Nickelodeon Poland
- Logo used since 1 August 2023
- Country: Poland

Programming
- Languages: Polish English Ukrainian Russian (2010-2012) Turkish (2012)
- Picture format: 1080i (16:9 HDTV)

Ownership
- Owner: Paramount Networks EMEAA
- Parent: Nickelodeon Group
- Sister channels: Nick Jr. Nicktoons TeenNick NickMusic

History
- Launched: 7 November 1999 (block) 10 July 2008 (channel)
- Closed: 1 July 2001 (block)

Links
- Website: Official website

Availability

Terrestrial
- Polish digital: TV Mobilna - MUX 4 (pay) - until November 2022

= Nickelodeon (Polish TV channel) =

Polish television channel

Nickelodeon Poland (Nickelodeon Polska), also simply called Nick Poland, is a children's channel broadcasting in Poland. The channel broadcasts 24/7. All animated shows are dubbed into Polish and live-action Polish lector its from Nickelodeon's original namesake American channel.

==History==

=== Start as a programming block on Fantastic (1999-2001) ===
Before the Polish Nickelodeon channel, Nickelodeon aired as a 12-hour block on Fantastic from 1999 to 2001 but was closed after being deemed a failure on 11 september 2001.

In 2000, the programme "ME-TV" began to be published, it was developed by Nickelodeon Russia specifically for Poland.

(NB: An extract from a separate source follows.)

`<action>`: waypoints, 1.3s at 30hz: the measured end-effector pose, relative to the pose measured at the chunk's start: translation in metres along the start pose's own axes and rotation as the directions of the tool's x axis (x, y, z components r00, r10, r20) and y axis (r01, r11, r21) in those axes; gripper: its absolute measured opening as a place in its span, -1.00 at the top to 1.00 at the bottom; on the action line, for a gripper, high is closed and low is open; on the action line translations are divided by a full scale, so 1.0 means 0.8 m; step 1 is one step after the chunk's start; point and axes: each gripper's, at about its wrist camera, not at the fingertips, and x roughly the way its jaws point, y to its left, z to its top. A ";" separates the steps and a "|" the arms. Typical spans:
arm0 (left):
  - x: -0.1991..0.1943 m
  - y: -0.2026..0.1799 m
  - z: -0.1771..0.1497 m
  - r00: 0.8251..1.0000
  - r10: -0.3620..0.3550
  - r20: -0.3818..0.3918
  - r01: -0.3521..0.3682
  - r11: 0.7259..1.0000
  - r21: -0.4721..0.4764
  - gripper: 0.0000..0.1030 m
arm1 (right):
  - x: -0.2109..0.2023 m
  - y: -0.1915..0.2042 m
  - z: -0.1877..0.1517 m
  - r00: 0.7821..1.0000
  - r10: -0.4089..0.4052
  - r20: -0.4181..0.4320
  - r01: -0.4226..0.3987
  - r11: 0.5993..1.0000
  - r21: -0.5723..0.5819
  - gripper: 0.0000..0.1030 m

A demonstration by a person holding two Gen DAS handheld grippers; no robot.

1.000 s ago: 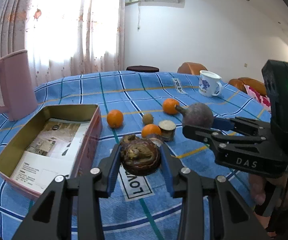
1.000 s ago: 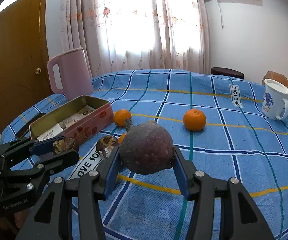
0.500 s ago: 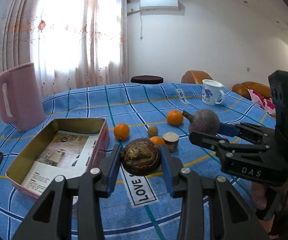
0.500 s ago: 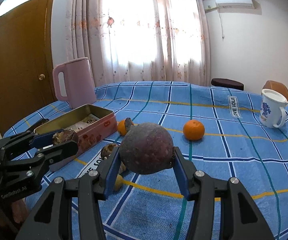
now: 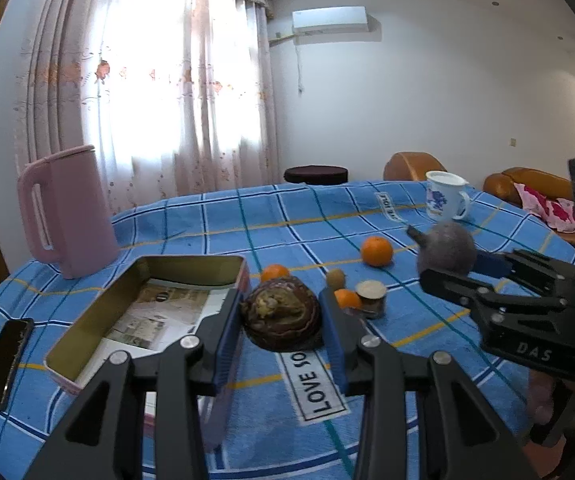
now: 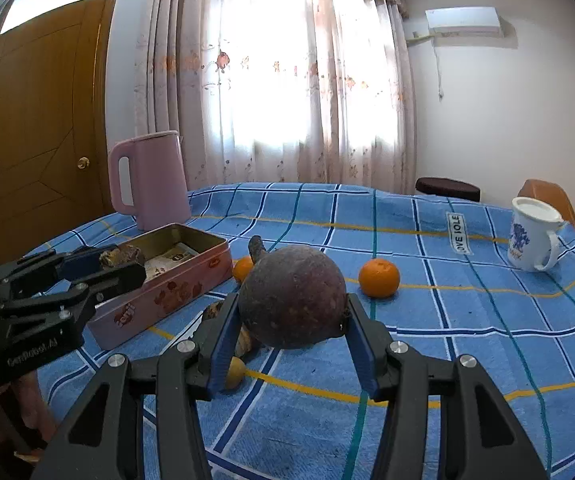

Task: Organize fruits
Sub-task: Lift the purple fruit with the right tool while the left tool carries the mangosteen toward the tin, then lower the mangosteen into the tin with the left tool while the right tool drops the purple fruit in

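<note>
The left gripper [image 5: 281,316] pinched a brown fruit [image 5: 281,312] and the right gripper [image 6: 291,308] pinched a purple fruit [image 6: 292,298] above the table, while the tin box [image 5: 191,268] held no fruit and oranges [image 6: 379,279] waited.

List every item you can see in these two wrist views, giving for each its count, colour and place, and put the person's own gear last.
Oranges: three, orange, loose on the cloth.
Small fruit: one, brownish green, beside the oranges.
Cut piece: one, brown with pale top, near the oranges.
Tin box: one, pink outside, gold inside, open, paper in it.
Jug: one, pink, behind the tin.
Mug: one, white with blue print, far right.
Phone: one, black, left edge.
Tablecloth: one, blue check.
Left gripper: shut on dark brown fruit.
Right gripper: shut on round purple fruit.
</note>
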 end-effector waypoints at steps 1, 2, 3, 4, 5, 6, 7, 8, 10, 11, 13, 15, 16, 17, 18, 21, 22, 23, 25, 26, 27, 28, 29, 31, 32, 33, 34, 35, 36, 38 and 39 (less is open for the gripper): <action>0.000 0.002 0.000 1.000 0.009 0.003 -0.009 1.000 0.002 0.22 | -0.001 0.001 0.000 1.000 -0.005 0.005 0.005 1.000 -0.006 -0.02; 0.000 0.004 0.001 1.000 0.020 0.007 -0.020 1.000 0.002 0.22 | -0.002 0.004 0.000 1.000 -0.010 0.009 0.011 1.000 -0.016 -0.02; -0.001 0.006 0.001 1.000 0.028 0.008 -0.028 1.000 -0.001 0.22 | -0.002 0.006 0.001 1.000 -0.015 0.010 0.015 1.000 -0.025 -0.02; -0.001 0.009 0.002 0.999 0.033 0.009 -0.033 0.999 -0.005 0.22 | -0.003 0.007 0.001 1.000 -0.017 0.011 0.017 0.999 -0.031 -0.02; -0.001 0.011 0.003 0.999 0.038 0.011 -0.038 0.999 -0.007 0.22 | -0.004 0.009 0.003 1.000 -0.014 0.008 0.014 0.999 -0.031 -0.02; -0.001 0.014 0.004 0.999 0.045 0.013 -0.045 0.999 -0.006 0.22 | -0.004 0.009 0.004 1.000 -0.010 0.002 0.010 1.000 -0.025 -0.02; -0.001 0.016 0.005 0.999 0.053 0.014 -0.053 0.999 -0.006 0.22 | -0.005 0.009 0.007 1.000 -0.004 -0.004 0.004 1.000 -0.015 -0.02; -0.001 0.019 0.005 0.998 0.056 0.013 -0.056 0.998 -0.008 0.22 | -0.005 0.010 0.010 1.000 0.005 -0.007 -0.005 1.000 -0.008 -0.02; 0.001 0.025 0.007 0.998 0.066 0.005 -0.066 0.998 -0.011 0.22 | -0.006 0.013 0.017 1.000 0.018 -0.010 -0.018 1.000 -0.007 -0.02; 0.001 0.027 0.008 0.998 0.070 0.003 -0.070 0.997 -0.012 0.22 | -0.005 0.016 0.023 1.000 0.025 -0.016 -0.026 1.000 -0.011 -0.02; 0.003 0.034 0.009 0.997 0.080 -0.004 -0.080 0.997 -0.014 0.22 | 0.000 0.021 0.030 0.998 0.055 -0.037 -0.056 0.998 -0.005 -0.02; 0.005 0.042 0.011 0.996 0.082 -0.016 -0.082 0.996 -0.026 0.22 | 0.006 0.029 0.037 0.996 0.073 -0.054 -0.073 0.997 -0.014 -0.02; 0.007 0.047 0.011 0.997 0.080 -0.022 -0.080 0.996 -0.031 0.22 | 0.011 0.035 0.042 0.995 0.081 -0.062 -0.083 0.996 -0.026 -0.02; 0.010 0.052 0.011 0.996 0.077 -0.033 -0.079 0.996 -0.038 0.22 | 0.015 0.040 0.046 0.994 0.089 -0.070 -0.091 0.995 -0.036 -0.02; 0.013 0.058 0.011 0.996 0.078 -0.045 -0.080 0.996 -0.044 0.22 | 0.019 0.045 0.049 0.993 0.094 -0.076 -0.097 0.994 -0.042 -0.02; 0.022 0.077 0.011 0.994 0.082 -0.072 -0.087 0.994 -0.070 0.22 | 0.038 0.059 0.061 0.989 0.108 -0.097 -0.115 0.991 -0.066 -0.02; 0.025 0.088 0.012 0.993 0.086 -0.084 -0.093 0.992 -0.086 0.22 | 0.044 0.064 0.065 0.989 0.109 -0.102 -0.117 0.990 -0.075 -0.02; 0.028 0.095 0.012 0.992 0.090 -0.090 -0.098 0.991 -0.091 0.22 | 0.052 0.070 0.068 0.988 0.111 -0.109 -0.120 0.989 -0.085 -0.02; 0.033 0.109 0.012 0.990 0.106 -0.098 -0.115 0.988 -0.098 0.22 | 0.069 0.082 0.073 0.984 0.122 -0.126 -0.135 0.986 -0.099 -0.02; 0.036 0.115 0.013 0.988 0.113 -0.103 -0.123 0.987 -0.099 0.22 | 0.076 0.086 0.074 0.983 0.125 -0.134 -0.140 0.985 -0.106 -0.02; 0.040 0.122 0.013 0.987 0.115 -0.114 -0.127 0.987 -0.103 0.22 | 0.085 0.092 0.076 0.982 0.126 -0.144 -0.143 0.983 -0.114 -0.02; 0.043 0.129 0.012 0.986 0.111 -0.121 -0.125 0.986 -0.114 0.22 | 0.092 0.097 0.076 0.980 0.129 -0.152 -0.148 0.982 -0.120 -0.02; 0.046 0.134 0.012 0.986 0.106 -0.130 -0.121 0.985 -0.119 0.22 | 0.100 0.104 0.077 0.977 0.135 -0.163 -0.156 0.980 -0.126 -0.02; 0.054 0.142 0.012 0.983 0.101 -0.153 -0.121 0.985 -0.127 0.22 | 0.116 0.116 0.078 0.973 0.141 -0.182 -0.167 0.976 -0.138 -0.02; 0.059 0.146 0.012 0.982 0.095 -0.161 -0.117 0.984 -0.132 0.22 | 0.124 0.122 0.078 0.971 0.144 -0.191 -0.172 0.974 -0.144 -0.02; 0.063 0.150 0.011 0.981 0.090 -0.171 -0.115 0.984 -0.138 0.22 | 0.132 0.128 0.078 0.968 0.149 -0.202 -0.181 0.973 -0.146 -0.02; 0.065 0.153 0.011 0.980 0.092 -0.177 -0.118 0.983 -0.140 0.22 | 0.140 0.133 0.078 0.964 0.159 -0.214 -0.192 0.971 -0.144 -0.02; 0.067 0.156 0.011 0.978 0.098 -0.182 -0.124 0.983 -0.137 0.22 | 0.146 0.137 0.078 0.961 0.162 -0.224 -0.197 0.970 -0.145 -0.02; 0.069 0.158 0.011 0.978 0.099 -0.185 -0.125 0.983 -0.134 0.22 | 0.153 0.141 0.077 0.959 0.161 -0.233 -0.199 0.968 -0.150 -0.02; 0.073 0.164 0.011 0.976 0.089 -0.198 -0.119 0.982 -0.145 0.22 | 0.168 0.150 0.074 0.952 0.163 -0.257 -0.209 0.965 -0.159 -0.02; 0.075 0.165 0.010 0.975 0.085 -0.206 -0.117 0.982 -0.146 0.22 | 0.173 0.154 0.073 0.950 0.164 -0.266 -0.212 0.964 -0.160 -0.02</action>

=== Channel (2008-present) ===
On 10 July 2008, Nickelodeon returned in Poland as a full-time channel. On 1 March 2010, Nickelodeon Poland changed its logo and switched to Nickelodeon CEE. On 2 October 2012, Nickelodeon CEE again became Nickelodeon Poland. On 9 November 2021, Nickelodeon Poland started to broadcast on czech license, but have a few opt-outs, including nighttime Rodzina Zastępcza (Foster Family) marathons between 23:00-5:00 CET, and weekday events between 20:05-22:20 CET, in which Nick air Kally's Mashup (Zmiksowanej Kally), followed by Henry Danger (Niebezpieczny Henryk) and two episodes of The Loud House (Harmidom; which are shown on main feed between 21:00-21:55 CET).

on April 17, 2021, Nickelodeon Poland switched once again to Nickelodeon CEE.

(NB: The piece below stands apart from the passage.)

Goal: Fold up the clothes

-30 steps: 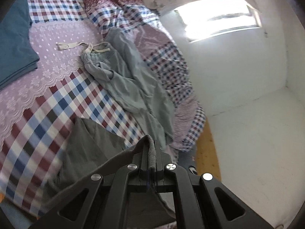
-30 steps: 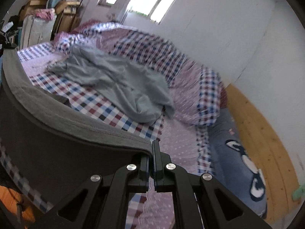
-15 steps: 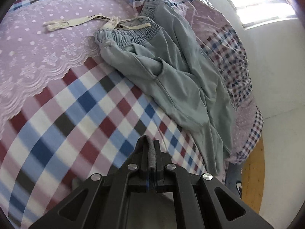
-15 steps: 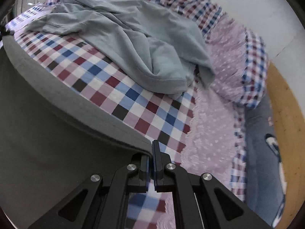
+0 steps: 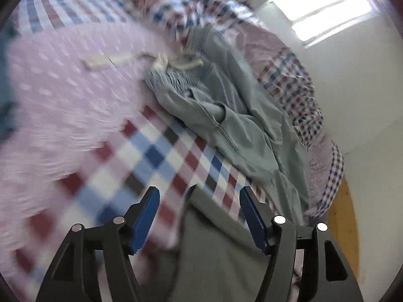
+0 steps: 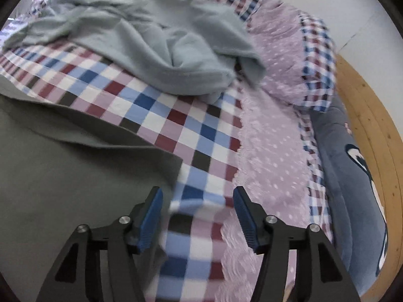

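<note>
The dark grey garment (image 6: 75,176) lies flat on the checked bedspread (image 6: 176,125) of the bed. Both tongs have just been opening — the left tongs (image 5: 199,216) stand apart over the garment's corner, the right tongs (image 6: 197,216) apart just beside its edge. Crumpled light grey trousers (image 5: 239,125) lie beyond the garment.

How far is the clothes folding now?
Done: the dark grey garment lies on the bed, both tools open. The left tool and right tool have just opened and grip nothing. Left: the light grey-green trousers lie crumpled, unfolded.
</note>
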`<state>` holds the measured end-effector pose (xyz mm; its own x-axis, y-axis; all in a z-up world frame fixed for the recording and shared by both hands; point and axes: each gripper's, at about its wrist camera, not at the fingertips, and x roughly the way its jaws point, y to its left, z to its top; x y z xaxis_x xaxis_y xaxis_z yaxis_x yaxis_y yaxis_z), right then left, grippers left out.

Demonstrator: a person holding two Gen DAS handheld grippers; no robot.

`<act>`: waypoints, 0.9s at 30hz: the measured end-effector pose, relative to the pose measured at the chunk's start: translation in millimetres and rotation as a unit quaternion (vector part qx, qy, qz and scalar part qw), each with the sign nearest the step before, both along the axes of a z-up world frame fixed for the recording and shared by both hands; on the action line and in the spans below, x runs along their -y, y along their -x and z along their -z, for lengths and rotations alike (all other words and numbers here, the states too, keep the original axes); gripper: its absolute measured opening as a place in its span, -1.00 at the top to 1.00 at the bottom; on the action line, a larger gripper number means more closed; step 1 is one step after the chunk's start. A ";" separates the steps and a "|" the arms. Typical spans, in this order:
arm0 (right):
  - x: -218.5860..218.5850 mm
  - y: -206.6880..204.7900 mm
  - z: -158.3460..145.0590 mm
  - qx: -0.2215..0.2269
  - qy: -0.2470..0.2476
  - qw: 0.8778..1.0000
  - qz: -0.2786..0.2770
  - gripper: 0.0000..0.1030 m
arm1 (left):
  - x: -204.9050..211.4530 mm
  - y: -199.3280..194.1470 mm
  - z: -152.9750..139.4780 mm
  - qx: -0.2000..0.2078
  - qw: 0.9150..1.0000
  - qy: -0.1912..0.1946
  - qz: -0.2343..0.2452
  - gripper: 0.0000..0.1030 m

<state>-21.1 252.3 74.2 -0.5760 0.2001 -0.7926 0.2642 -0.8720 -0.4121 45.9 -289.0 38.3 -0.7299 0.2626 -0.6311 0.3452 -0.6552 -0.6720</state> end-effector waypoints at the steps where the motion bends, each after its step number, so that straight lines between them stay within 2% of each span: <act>1: 4.9 -7.7 -7.1 -0.004 0.015 1.000 -0.017 -0.34 | -0.7 -13.0 -0.6 0.003 1.000 0.009 0.006 -0.35; 5: 52.3 -19.3 -20.6 0.011 0.059 0.992 -0.114 -0.43 | -10.0 -66.8 13.6 0.031 0.999 0.027 0.025 -0.35; 8: 101.9 -24.4 -23.4 0.028 0.073 0.977 -0.199 -0.47 | -14.6 -95.3 25.3 0.072 0.996 0.037 0.039 -0.35; 10: 136.1 -19.1 -20.1 0.047 0.078 0.965 -0.245 -0.48 | -21.0 -111.2 29.7 0.085 0.994 0.041 0.053 -0.35; 14: 200.9 -8.2 -7.5 0.082 0.052 0.948 -0.302 -0.48 | -30.7 -131.5 30.8 0.086 0.992 0.050 0.077 -0.35; 16: 223.0 -1.5 1.6 0.100 0.041 0.940 -0.322 -0.48 | -31.0 -136.1 32.5 0.077 0.992 0.033 0.091 -0.32; 17: 229.8 2.6 7.5 0.106 0.034 0.938 -0.327 -0.48 | -31.1 -136.1 32.9 0.074 0.992 0.028 0.099 -0.26; 19: 241.7 9.2 17.6 0.115 0.024 0.936 -0.331 -0.48 | -33.5 -135.9 35.0 0.072 0.990 0.018 0.119 0.27; 21: 251.9 16.1 25.8 0.121 0.017 0.935 -0.333 -0.48 | -38.0 -135.4 38.3 0.072 0.987 0.009 0.142 0.54; 23: 258.4 26.1 29.4 0.118 0.014 0.937 -0.329 -0.48 | -40.9 -135.8 40.2 0.074 0.985 0.009 0.159 0.65; 24: 261.1 31.8 30.5 0.112 0.010 0.940 -0.323 -0.48 | -41.5 -136.5 40.4 0.075 0.984 0.014 0.163 0.79; 26: 267.5 45.0 28.2 0.073 -0.013 0.952 -0.296 -0.49 | -41.4 -138.9 40.1 0.072 0.983 0.021 0.168 0.82; 27: 270.9 51.9 25.3 0.039 -0.035 0.960 -0.274 -0.49 | -41.4 -140.0 40.5 0.072 0.983 0.023 0.169 0.83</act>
<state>-73.0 -18.5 48.9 -0.5490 -0.0617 -0.8335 0.7080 -0.5644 -0.4246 185.9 -247.6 -2.2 -0.5084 0.4435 -0.7382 0.1923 -0.7771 -0.5993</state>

From June 1, 2023, the channel began using automatic subtitles in the promotion of programs, and also added Ukrainian language on this channel, in connection with the closing of the Pluto TV channel.

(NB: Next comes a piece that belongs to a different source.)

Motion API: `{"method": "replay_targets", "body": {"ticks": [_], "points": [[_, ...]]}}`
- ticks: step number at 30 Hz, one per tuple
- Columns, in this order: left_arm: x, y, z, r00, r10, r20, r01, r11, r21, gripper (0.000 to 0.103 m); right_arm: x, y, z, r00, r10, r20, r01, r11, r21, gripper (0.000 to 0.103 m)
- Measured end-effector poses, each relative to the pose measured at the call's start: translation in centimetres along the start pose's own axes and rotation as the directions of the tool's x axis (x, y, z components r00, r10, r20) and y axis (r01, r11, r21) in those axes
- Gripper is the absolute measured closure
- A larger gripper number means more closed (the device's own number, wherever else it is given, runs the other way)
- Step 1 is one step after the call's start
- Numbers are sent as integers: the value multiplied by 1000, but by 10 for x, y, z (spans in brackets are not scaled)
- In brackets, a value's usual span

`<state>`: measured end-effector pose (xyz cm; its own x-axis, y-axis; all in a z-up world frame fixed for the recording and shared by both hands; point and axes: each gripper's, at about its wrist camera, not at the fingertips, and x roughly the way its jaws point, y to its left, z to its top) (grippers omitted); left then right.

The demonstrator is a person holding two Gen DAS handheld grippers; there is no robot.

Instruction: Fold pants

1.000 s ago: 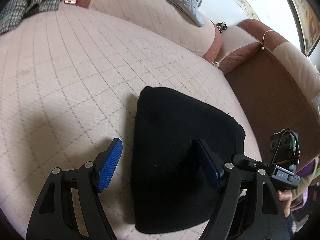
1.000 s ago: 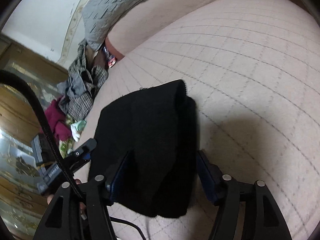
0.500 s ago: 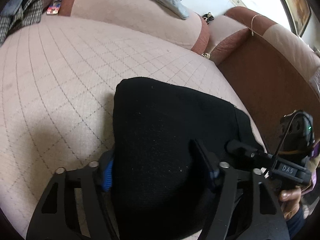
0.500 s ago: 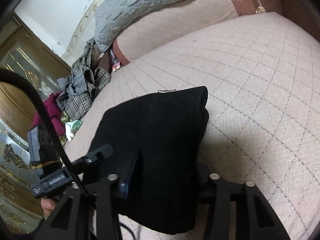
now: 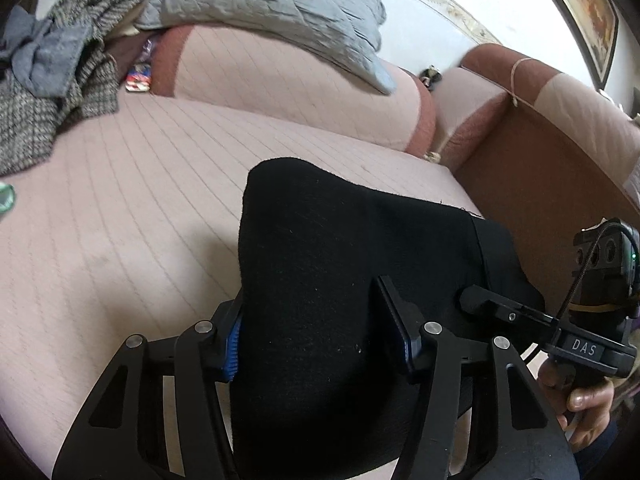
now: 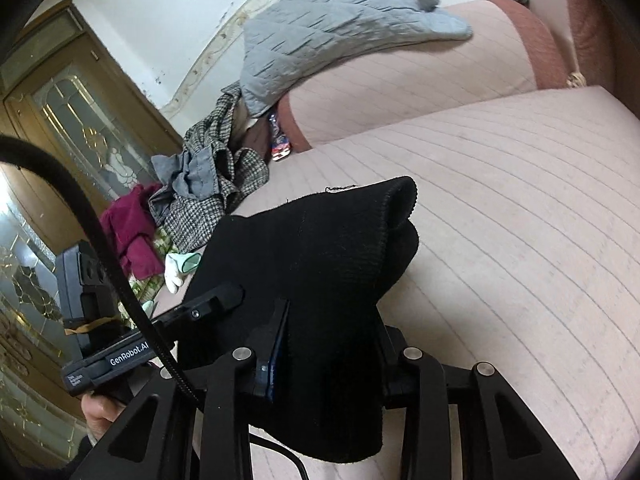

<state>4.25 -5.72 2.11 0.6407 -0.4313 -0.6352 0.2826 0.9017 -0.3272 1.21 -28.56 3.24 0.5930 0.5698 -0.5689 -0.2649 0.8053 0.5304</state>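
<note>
The black pants (image 5: 340,248) are a folded bundle, raised off the pink quilted sofa seat (image 5: 120,208). My left gripper (image 5: 316,332) is shut on the bundle's near left edge, its blue pads pressed into the cloth. My right gripper (image 6: 328,344) is shut on the near right edge of the pants (image 6: 320,248), the cloth draped over its right finger. Each gripper shows in the other's view, the right gripper (image 5: 532,312) at the bundle's right and the left gripper (image 6: 200,308) at its left.
A grey quilted blanket (image 5: 272,12) lies over the sofa back. A pile of checked and grey clothes (image 5: 48,92) sits at the far left of the seat, with maroon cloth (image 6: 128,236) beyond. A brown armrest (image 5: 540,168) bounds the right. A wooden glass door (image 6: 80,120) stands left.
Both grippers closed on the near edge of the folded pants and lifted it; the views tilted up, showing more of the sofa back and the room.
</note>
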Motion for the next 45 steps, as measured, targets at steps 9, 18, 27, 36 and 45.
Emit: {"method": "replay_targets", "body": {"ticks": [9,18,27,36,45], "points": [[11,35,16,999,49,6,-49,999,-25,47,43,15,18,999,25,-20,-25,1000,2,70],[51,61,5,994,83,-74,-87,995,-45,47,84,-6,16,996,9,-89,-5,999,41,69],[52,80,3,995,46,-84,-59,987,-152,27,82,-19,9,994,-36,-105,38,999,22,62],[1,49,9,983,179,46,-175,982,-73,27,21,28,14,987,-148,55,155,974,-168,62],[16,28,-14,968,252,-14,-252,968,1,27,50,47,-3,982,-187,-18,176,950,-257,62]]}}
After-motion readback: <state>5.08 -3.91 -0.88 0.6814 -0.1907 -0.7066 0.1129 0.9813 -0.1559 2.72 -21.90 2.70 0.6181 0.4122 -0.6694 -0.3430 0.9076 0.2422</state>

On August 1, 2023, the channel rebranded, which included an updated version of the logo and a new design.

==Controversy==
On 6 June 2018, several episodes of The Loud House were banned from airing due to the complaint submitted to the Polish National Broadcasting Council by Ordo Iuris, a notable Catholic law office, about the LGBT themes presented in the series, but are still available on streaming platforms such as SkyShowtime.